Mit der Reform, wie sie durch die leges Liciniae Sextiae gegeben ist, war der römische Beamtenapparat fertig, in der neuen Form hat er bis tief hinein in die römische Kaiserzeit bestanden, mögen auch einzelne Magistrate später in der Zahl ihrer Amtsträger vermehrt worden sein. Noch wichtiger aber ist die Tatsache, daß mit den leges Liciniae Sextiae die allgemeine Vormachtstellung der patres abgebaut worden ist.

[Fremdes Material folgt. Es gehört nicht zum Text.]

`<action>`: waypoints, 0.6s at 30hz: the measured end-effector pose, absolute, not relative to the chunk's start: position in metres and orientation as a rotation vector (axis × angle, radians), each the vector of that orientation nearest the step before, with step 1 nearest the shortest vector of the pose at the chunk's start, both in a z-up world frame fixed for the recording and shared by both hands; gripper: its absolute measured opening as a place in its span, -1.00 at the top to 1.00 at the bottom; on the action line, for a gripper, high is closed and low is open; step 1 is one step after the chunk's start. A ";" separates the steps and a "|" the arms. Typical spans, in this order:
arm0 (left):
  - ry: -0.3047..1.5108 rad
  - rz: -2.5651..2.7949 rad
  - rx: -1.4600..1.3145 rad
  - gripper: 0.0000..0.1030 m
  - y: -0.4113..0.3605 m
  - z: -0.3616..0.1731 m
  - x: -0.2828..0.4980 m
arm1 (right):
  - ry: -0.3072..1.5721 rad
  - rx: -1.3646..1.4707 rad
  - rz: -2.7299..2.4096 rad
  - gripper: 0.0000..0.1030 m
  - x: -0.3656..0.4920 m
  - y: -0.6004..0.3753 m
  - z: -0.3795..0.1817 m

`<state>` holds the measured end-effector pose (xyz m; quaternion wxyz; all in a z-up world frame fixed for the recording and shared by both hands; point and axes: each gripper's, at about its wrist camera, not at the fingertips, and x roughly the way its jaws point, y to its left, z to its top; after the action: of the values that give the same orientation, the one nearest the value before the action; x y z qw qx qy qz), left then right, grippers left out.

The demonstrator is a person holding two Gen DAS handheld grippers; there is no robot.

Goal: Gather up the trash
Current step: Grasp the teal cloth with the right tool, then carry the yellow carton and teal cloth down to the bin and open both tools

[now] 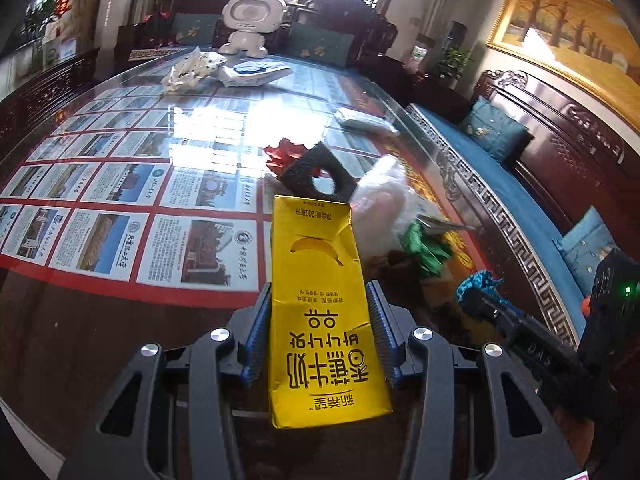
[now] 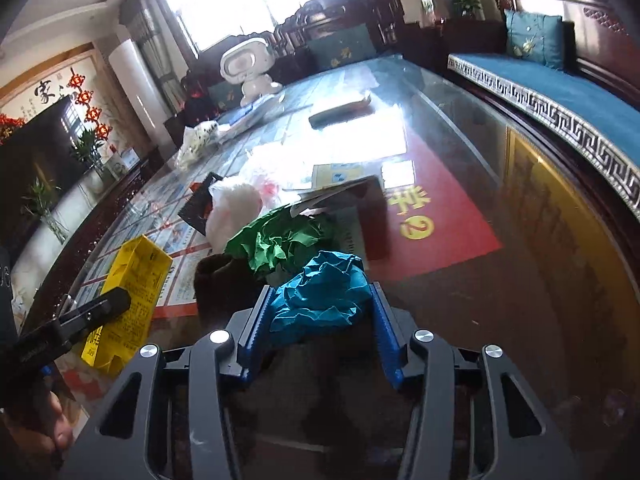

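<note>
Brown container (image 2: 218,280) behind crumpled paper (image 2: 320,296)

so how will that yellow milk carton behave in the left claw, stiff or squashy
The yellow milk carton looks dented and creased near its top, so it is probably empty, light and squashy. The left claw pinches its flat sides, so it should not roll, though a harder squeeze may buckle it.

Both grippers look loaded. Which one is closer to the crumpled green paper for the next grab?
Right. The right gripper, shut on the crumpled teal paper, sits just before the crumpled green paper. The left gripper holds the yellow milk carton off to the side.
</note>
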<state>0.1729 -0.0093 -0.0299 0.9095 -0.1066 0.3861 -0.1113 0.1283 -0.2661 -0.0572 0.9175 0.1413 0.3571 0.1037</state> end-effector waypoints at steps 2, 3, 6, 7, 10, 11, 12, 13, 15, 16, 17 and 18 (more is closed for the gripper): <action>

Mit dem Ausgleich zwischen den Ständen der Patrizier und Plebejer ist hier Ernst ge macht worden, von nun an beginnt die Herausbildung des römischen Amtsadels, der  Nobilität.  Zu ihr gehören die gewesenen Consuln und deren Nachkommen (nicht aber die Träger aller kurulischen Ämter, wie Sigonius und sogar noch Mommsen glaubten).

Wie es heißt, sollen die beiden Volkstribunen C. Licinius Stolo und L. Sextius Lateranus noch zwei weitere Gesetzesanträge gestellt haben, einer davon bezog sich auf die Schuldenregelung, der zweite Antrag aber bestimmte, daß niemand unter den Bürgern mehr als 500  iugera  (etwa 125 Hektar) Staatsland  (ager publicus)  besitzen durfte. Der erste Antrag mag historisch sein, die Bestimmung über den limitierten Besitz von Staatsland kann jedoch unmöglich in das 4. Jh. gehören, sie kann daher auch nicht Gegenstand der leges Liciniae Sextiae gewesen sein.